PapB is a short BLUF protein from the purple bacterium Rhodopseudomonas palustris, and it has the function of regulating the phosphodiesterase activity of its partner protein PapA. Because PapA is an enzymatic protein containing an EAL domain, which hydrolyzes a cyclic-dimeric-GMP, the PapB-PapA complex regulates, for example, biofilm formation in a light-dependent manner. The reaction dynamics of PapB, as well as dynamics of signal transduction in the PapB-PapA complex, were studied mostly by time-resolved transient grating and CD methods. It was found that although PapB exists as a monomer in both dark and light states, the diffusion coefficient slightly increases and partial molar volume changes upon light irradiation with time constants of 80 μs, 3.2 ms, and 24 ms.
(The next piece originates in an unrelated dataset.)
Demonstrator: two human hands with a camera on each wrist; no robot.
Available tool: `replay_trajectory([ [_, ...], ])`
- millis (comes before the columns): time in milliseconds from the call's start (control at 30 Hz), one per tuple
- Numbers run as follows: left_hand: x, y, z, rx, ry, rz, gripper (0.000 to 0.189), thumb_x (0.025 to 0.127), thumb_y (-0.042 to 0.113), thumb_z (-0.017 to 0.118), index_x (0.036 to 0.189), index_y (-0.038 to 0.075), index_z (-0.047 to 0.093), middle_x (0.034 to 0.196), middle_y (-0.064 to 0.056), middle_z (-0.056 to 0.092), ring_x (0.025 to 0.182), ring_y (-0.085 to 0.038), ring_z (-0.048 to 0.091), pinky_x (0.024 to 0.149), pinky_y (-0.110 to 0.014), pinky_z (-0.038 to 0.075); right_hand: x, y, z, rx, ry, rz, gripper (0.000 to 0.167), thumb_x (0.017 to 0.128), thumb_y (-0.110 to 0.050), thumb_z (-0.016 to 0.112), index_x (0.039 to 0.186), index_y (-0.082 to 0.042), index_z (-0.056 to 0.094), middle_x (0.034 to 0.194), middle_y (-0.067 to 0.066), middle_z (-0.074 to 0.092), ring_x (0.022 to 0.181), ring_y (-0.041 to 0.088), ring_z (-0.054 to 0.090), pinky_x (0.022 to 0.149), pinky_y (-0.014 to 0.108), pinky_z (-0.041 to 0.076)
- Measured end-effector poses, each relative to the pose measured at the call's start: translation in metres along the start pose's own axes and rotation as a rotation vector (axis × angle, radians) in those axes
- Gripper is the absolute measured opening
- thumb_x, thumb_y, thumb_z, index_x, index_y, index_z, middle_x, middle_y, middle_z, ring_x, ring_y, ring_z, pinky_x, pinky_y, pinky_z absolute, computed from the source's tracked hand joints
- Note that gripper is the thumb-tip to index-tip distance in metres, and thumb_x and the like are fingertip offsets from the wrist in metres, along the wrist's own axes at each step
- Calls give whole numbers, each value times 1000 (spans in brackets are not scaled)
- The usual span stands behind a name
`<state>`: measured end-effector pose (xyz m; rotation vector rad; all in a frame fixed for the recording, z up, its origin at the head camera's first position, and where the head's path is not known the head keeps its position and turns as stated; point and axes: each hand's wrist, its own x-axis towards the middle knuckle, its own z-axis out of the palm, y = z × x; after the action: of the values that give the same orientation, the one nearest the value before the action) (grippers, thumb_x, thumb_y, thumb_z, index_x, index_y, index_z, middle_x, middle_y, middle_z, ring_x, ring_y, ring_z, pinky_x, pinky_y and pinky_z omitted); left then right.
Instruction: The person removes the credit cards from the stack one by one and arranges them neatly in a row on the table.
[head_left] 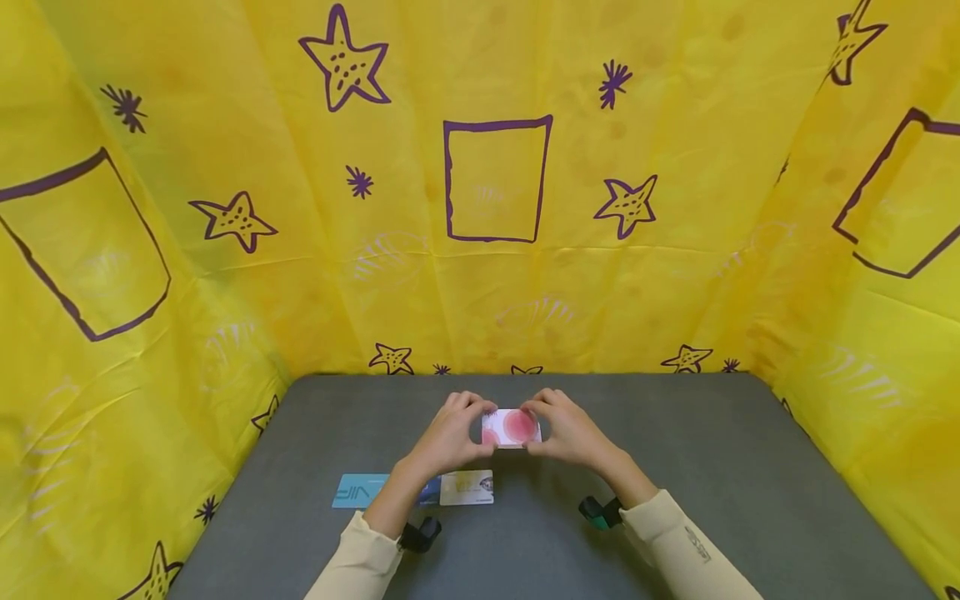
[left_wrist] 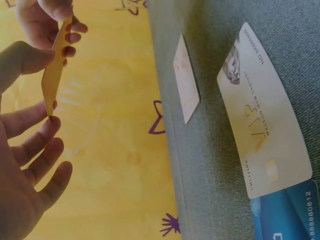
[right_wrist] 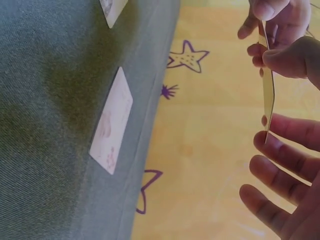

The last conformational change leads to a signaling state that is attributed to the α-helix unfolding in the C-terminal region of the BLUF domain. Interestingly, when PapA is added to a PapB solution to form a PapB-PapA complex, the diffusion coefficient decreases significantly, with a time constant of 26 ms, which is similar to the rate of the last conformational change of PapB. It was found that this change is due to the conformational change of PapA, and the light signal from PapB is transmitted through the conformational change of PapB. Compared with another BLUF protein, BlrP1, which possesses the EAL effector domain and requires photoexcitation of two monomer units of the dimer for a major conformational change, the conformational change of the PapB-PapA complex is induced by excitation of one monomer PapB among the heterotetramer.